I’m looking for an implementation of arbitrary-length, immutable bit sequences in OCaml. I don’t care much about efficiency. I would like to be able to convert from and to various built in types, e.g.
of_int : int -> t
to_int_exn : t -> int
...
Finally, I would like to be able to perform standard bitwise operations on the data structure, e.g.
set_exn : t -> int -> bool -> t
or : t -> t -> t
and : t -> t -> t
xor : t -> t -> t
invert : t -> t
...
Obviously, I could roll my own implementation and use something like
type t = bool list
Before I reinvent the wheel though, I was wondering if there is already a library for this purpose? I was a bit shocked how little OCaml seems to offer when it comes to bit and byte level manipulation…
Thanks!
In the interest of learning, I would propose a somewhat direct approach, playing around with modulo and bitwise ops.

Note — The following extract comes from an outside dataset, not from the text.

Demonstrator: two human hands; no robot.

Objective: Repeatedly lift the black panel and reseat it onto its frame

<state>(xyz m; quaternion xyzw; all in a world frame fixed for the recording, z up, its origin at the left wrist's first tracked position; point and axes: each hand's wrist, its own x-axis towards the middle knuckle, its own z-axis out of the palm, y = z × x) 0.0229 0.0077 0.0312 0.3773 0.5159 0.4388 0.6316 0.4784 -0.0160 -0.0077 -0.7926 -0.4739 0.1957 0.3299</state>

(* How many elements we need in the list/array (each with 31-positions) *)
let how_many len = (
(len / 31) + (match len mod 31 with 0 -> 0 | _ -> 1)
)
(* Where (in the inner list/array) is the element describing the position of the bit n *)
let whereis_bit n = (
let n = n + 1 in
(n / 31) + (match n mod 31 with 0 -> 0 | _ -> 1) - 1
)
And how to use them to solve the problem with an array:
let test_validate_len_inner_lists () = (
Alcotest.(check int "") 2 (how_many_lists 62);
Alcotest.(check int "") 3 (how_many_lists 63);
)
let test_bits_by_index () = (
Alcotest.(check int "") 0 (whereis_bit 0);
Alcotest.(check int "") 0 (whereis_bit 10);
Alcotest.(check int "") 0 (whereis_bit 30);
Alcotest.(check int "") 1 (whereis_bit 31);
Alcotest.(check int "") 1 (whereis_bit 61);
Alcotest.(check int "") 2 (whereis_bit 62);
Alcotest.(check int "") 2 (whereis_bit 92);
Alcotest.(check int "") 3 (whereis_bit 93);
)
let set_bit ~(i:int) (data: int array) = (
let where = whereis_bit i in
if where > Array.length data - 1 then
failwith "Not enough space"
else (
data.(where) <- data.(where) lor (1 lsl (i mod 31));
);
)
let get_bit ~(i:int) (data: int array) = (
let where = whereis_bit i in
if where > Array.length data - 1 then
failwith "Not enough space"
else (
let n = (1 lsl (i mod 31)) in
(data.(where) land n) = n
)
)
let test_sequence () = (
let seq = [| 0; 0; 0 |] in
set_bit ~i:0 seq;
set_bit ~i:31 seq;
set_bit ~i:32 seq;
set_bit ~i:62 seq;
Alcotest.(check bool "i = 0") true (get_bit ~i:0 seq);
Alcotest.(check bool "i = 1") false (get_bit ~i:1 seq);
Alcotest.(check bool "i = 31") true (get_bit ~i:31 seq);
Alcotest.(check bool "i = 32") true (get_bit ~i:32 seq);
Alcotest.(check bool "i = 35") false (get_bit ~i:35 seq);
Alcotest.(check int "") 1 seq.(0);
Alcotest.(check int "") 3 seq.(1);
Alcotest.(check int "") 1 seq.(2);
)
The code is efficient, and you could easily guarantee immutability by either converting the array to list, or using a list directly. I don’t like the idea of using a list here because array gives access in constant. So I would maybe hide the type into a restricted API.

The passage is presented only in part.